If Root was the sun, Ele was the moon, with her amazing white gold hair and porcelain skin. She carried herself with a grace and dignity unheard of in the modern world, like she was always wearing a silk ball gown, but like with Root, it was never out of place. Chordia spied the platinum curls in the front row, bobbing excitedly atop a chattering head, and felt herself sinking again. Guys sometimes told Chordia she was pretty, but never gave her the lavish, almost poetic praise she'd heard about Ele. Sometimes it made Chordia angry. Sometimes it made her sad, especially on the days she looked in the mirror and saw the same scrawny, angled kid she had been since she started school. Her tan skin kept her from looking sickly, and she had gained minimal curve to her figure since starting high school, but she felt she had no substance, no impact on these days. She had not yet learned to brush it off and move on like her friends, or so they said they did.
Intense eyes became clear on the edge of her vision. Quickly she looked to the sideline. Root and his friends were staring in her direction. They turned away a second later and talked amongst each other.
He wasn't looking at me, Chordia told herself. She could feel herself blushing anyway. The players switched sides and Root pulled on his helmet.
He was looking for someone else. Why would he be looking at me?
"You know what a cat sounds like when you step on its tail? That's what she sounded like," Root laughed. "Someone really should tell her."
"Nono," Tre said, much louder than Root would have liked. "I've heard that. She's worse."

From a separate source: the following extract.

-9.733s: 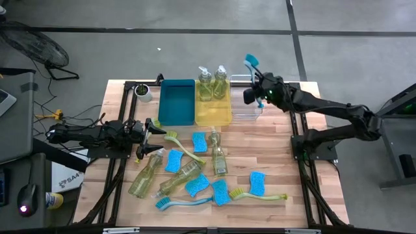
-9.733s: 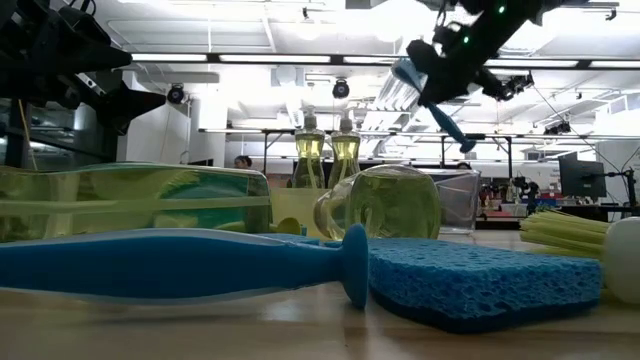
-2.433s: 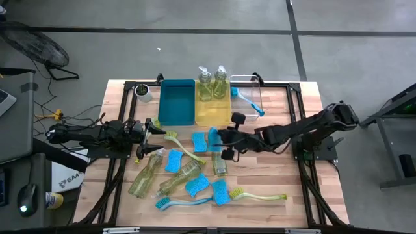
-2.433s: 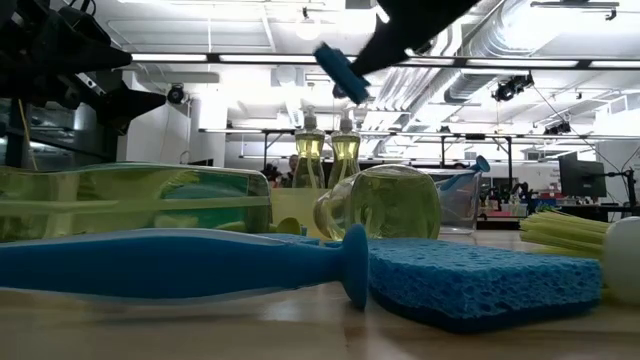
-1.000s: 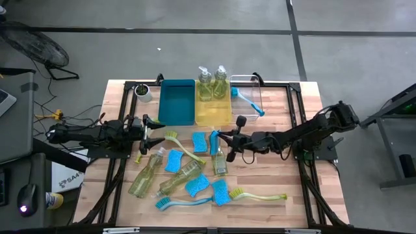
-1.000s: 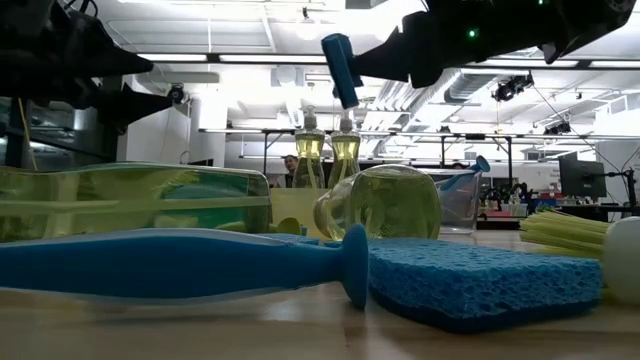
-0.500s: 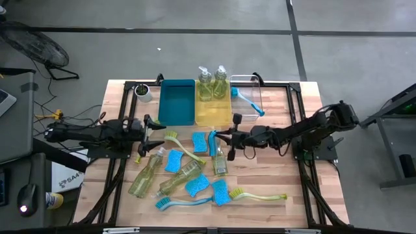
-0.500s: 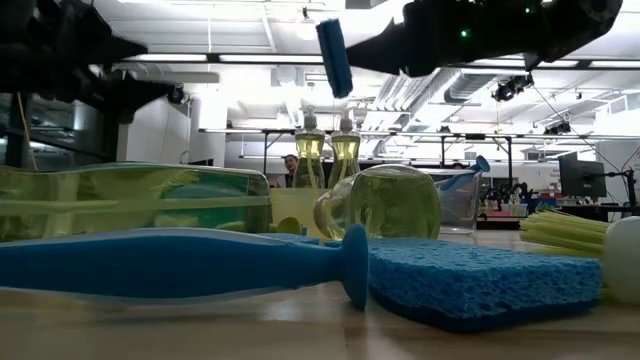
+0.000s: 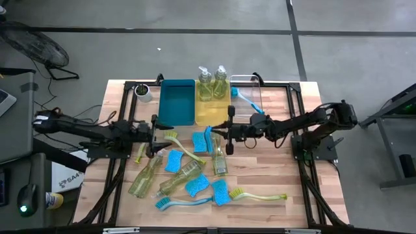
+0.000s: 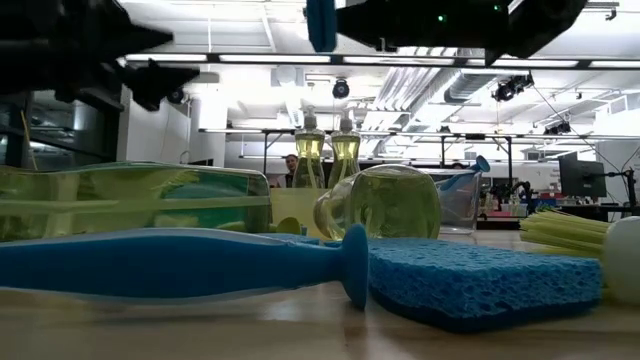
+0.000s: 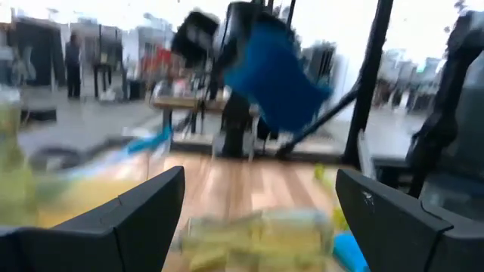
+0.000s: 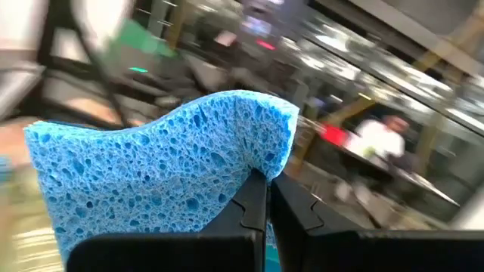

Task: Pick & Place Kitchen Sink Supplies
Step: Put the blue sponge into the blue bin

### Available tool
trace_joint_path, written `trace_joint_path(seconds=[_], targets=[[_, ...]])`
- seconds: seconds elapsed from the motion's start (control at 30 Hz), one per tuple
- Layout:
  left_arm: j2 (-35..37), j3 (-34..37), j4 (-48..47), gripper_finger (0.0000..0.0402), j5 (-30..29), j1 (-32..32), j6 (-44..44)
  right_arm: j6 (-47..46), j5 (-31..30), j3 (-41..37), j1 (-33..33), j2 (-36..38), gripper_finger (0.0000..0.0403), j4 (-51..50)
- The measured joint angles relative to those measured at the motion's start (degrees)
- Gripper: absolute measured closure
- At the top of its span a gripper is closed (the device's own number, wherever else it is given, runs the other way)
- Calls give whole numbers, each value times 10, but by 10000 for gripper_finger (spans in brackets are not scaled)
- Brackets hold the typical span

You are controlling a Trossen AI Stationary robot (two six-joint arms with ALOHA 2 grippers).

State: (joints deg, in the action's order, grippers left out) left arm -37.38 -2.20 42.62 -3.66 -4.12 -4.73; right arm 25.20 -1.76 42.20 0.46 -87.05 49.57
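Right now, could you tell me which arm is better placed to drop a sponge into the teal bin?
Right: its gripper already holds a blue sponge near the teal bin; the left gripper is open and empty.

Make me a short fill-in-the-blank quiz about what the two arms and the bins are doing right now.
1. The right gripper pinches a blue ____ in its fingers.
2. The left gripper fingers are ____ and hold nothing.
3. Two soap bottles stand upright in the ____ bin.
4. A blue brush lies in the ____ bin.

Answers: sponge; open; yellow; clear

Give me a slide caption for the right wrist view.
Right gripper shut on a blue sponge, held up above the table.
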Motion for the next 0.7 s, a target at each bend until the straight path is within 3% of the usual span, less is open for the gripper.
trace_joint_path(seconds=[0.2,0.37,0.53,0.7], targets=[[-157,-88,12,62,-67,0,32,-53,-192,1,-1,0,403,-2],[-290,-183,10,62,-134,0,105,-118,-316,2,-1,0,403,-2],[-395,-277,6,62,-210,0,165,-152,-385,1,-1,0,403,0],[-439,-337,7,62,-267,0,201,-154,-405,1,-1,0,403,-9]])
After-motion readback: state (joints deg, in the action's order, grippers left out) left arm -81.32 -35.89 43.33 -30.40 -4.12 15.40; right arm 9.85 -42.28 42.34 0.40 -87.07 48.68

They had been sitting at some of the sparse tables set up near the dance floor, talking about the DJ's choice of music so far, which was mostly screechy sugar-pop hits Tre's ten-year-old sister would be embarrassed to have in her collection. Chordia had naturally come up after that. Tre's date Missa was sore about not singing the national anthem. Missa wasn't worth the trouble as far as Root was concerned. She was easily the most arrogant person he'd ever met, and that was saying a lot compared to half the football team, but he had to admit she was leagues ahead of Chordia in vocal talent.
"She can't sing cause she's a puppet." Missa leaned back in her chair, her voice still as venomous as the day of the game. "Whatever Sonia tells her to do, she does."
"We always said she looks like one," Root snickered.
Much of the student body had drifted out of the gym and into the thick night. The third day of the heatwave had ended as stale as the previous ones and the air on the inside was even worse, but Root couldn't take much more of the music that was playing. He wedged his way across the dance floor and put in a request with the DJ. The poor guy was more than happy to confirm.
Ele had dominated much of the list so far, Root noticed. She was eager to go but spent most of the night with her friends instead of him. Root suspected she only accepted his invitation so that she would get a ticket, but he was in a good mood tonight and didn't feel like calling her out on it, especially when his request came up.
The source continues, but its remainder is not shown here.